[Collected data]
★ ★ ★ ★

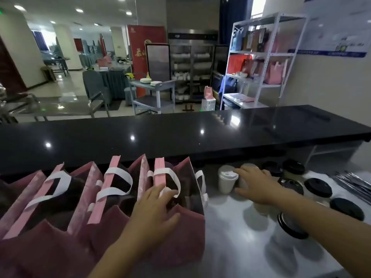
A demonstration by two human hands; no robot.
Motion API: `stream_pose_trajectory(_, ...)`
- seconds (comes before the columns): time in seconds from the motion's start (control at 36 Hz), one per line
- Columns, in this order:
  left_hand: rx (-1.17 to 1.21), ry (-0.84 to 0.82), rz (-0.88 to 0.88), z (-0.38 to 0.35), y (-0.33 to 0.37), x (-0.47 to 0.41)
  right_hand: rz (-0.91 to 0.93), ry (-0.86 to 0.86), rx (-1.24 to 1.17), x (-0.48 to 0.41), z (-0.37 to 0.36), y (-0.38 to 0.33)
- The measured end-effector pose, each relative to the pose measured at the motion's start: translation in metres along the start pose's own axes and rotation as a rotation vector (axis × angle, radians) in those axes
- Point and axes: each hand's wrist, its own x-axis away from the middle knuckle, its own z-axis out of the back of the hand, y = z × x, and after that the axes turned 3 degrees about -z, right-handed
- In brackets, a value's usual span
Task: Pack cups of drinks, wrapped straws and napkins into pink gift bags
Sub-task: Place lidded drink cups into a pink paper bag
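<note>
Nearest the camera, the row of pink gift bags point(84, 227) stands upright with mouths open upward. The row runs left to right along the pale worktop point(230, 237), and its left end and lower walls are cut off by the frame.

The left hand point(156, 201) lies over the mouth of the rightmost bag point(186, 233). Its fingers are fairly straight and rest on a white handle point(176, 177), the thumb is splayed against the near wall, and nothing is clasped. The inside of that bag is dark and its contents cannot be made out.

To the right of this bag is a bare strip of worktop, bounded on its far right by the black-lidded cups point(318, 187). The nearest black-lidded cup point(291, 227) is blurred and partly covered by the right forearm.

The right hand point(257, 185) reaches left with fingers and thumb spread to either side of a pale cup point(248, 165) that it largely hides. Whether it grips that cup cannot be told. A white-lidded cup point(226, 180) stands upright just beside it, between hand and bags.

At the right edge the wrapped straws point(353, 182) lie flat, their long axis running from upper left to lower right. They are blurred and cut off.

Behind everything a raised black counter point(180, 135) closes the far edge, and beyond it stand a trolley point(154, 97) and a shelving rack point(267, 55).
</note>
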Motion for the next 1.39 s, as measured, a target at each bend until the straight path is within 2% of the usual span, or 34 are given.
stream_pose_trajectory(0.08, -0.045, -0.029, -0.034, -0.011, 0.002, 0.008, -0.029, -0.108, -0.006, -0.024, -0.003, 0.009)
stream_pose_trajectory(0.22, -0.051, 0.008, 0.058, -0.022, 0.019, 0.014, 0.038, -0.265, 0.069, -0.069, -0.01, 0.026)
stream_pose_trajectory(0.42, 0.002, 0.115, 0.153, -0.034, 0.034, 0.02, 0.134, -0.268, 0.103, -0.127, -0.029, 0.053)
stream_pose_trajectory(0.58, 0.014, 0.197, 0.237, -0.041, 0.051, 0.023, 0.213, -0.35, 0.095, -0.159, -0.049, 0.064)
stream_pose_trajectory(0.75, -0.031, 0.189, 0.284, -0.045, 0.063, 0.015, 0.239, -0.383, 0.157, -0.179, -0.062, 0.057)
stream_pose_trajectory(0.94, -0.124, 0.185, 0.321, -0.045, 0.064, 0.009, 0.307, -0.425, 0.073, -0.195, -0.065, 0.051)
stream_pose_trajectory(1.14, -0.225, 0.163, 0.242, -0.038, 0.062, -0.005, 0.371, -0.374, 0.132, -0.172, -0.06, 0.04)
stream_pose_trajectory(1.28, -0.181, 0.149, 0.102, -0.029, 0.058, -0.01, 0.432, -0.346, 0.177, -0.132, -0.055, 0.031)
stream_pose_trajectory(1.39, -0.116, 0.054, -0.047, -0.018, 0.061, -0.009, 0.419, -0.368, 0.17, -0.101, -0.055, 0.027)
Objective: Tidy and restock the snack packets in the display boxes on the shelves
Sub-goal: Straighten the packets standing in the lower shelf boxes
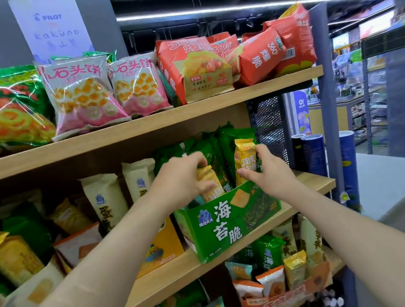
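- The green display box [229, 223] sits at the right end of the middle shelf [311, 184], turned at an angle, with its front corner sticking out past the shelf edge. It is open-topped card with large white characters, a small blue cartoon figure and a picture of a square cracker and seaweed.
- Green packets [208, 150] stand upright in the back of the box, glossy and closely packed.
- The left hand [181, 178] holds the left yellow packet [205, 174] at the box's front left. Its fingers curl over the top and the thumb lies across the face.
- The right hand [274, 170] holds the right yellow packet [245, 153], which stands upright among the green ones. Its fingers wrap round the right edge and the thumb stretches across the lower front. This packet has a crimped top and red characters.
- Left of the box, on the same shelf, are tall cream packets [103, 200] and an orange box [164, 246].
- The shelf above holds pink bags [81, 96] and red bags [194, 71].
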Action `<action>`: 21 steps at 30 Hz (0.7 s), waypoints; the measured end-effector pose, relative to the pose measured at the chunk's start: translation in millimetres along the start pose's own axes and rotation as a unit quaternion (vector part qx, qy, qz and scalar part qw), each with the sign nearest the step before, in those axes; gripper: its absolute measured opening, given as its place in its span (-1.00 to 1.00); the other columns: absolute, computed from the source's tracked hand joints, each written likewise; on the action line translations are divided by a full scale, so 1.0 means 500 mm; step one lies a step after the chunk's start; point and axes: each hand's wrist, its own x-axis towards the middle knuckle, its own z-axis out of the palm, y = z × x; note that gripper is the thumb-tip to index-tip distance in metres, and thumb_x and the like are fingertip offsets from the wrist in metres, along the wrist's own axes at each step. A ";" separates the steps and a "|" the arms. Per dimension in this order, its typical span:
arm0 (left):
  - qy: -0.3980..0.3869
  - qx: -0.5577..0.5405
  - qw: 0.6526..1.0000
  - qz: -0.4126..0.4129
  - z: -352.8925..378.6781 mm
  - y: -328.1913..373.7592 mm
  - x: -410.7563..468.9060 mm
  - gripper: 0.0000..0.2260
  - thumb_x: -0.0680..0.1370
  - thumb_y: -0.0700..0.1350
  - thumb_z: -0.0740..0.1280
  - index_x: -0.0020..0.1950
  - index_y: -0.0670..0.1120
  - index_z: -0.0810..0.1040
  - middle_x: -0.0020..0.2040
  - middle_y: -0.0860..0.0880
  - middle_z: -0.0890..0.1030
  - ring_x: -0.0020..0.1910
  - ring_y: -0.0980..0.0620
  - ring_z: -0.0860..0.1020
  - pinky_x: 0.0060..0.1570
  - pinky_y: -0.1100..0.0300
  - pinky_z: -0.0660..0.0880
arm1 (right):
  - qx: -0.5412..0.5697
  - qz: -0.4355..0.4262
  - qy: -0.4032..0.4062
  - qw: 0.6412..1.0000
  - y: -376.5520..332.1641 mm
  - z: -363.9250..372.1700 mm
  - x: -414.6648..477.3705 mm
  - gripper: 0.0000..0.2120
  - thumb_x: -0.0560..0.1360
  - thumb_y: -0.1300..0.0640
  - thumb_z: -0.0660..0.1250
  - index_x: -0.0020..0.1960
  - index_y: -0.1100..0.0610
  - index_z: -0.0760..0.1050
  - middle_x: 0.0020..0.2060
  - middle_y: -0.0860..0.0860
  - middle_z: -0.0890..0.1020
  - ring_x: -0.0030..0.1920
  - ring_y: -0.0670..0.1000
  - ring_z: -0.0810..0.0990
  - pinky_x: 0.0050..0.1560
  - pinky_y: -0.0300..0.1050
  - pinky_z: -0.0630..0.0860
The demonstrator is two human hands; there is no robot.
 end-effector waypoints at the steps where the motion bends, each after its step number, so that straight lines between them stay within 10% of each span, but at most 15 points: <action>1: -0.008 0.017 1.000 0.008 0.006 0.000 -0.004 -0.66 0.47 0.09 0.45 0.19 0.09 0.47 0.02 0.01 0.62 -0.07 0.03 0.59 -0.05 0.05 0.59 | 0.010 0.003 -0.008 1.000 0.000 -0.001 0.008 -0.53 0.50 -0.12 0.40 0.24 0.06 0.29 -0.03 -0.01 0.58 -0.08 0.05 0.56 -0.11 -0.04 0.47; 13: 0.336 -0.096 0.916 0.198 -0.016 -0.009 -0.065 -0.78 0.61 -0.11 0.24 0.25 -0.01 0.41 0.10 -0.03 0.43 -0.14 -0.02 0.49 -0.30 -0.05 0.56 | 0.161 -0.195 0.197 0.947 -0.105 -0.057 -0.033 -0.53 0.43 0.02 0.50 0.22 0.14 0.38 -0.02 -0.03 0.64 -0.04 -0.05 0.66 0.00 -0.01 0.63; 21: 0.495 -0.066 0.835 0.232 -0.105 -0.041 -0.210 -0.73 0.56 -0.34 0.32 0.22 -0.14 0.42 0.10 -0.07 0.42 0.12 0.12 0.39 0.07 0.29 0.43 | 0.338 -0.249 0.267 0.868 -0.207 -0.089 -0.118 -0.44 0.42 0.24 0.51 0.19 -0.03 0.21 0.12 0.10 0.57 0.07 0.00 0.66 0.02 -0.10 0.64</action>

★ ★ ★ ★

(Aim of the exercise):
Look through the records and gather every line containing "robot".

(Result):
A demonstration by two human hands; no robot.
The demonstrator is two human hands; there is no robot.

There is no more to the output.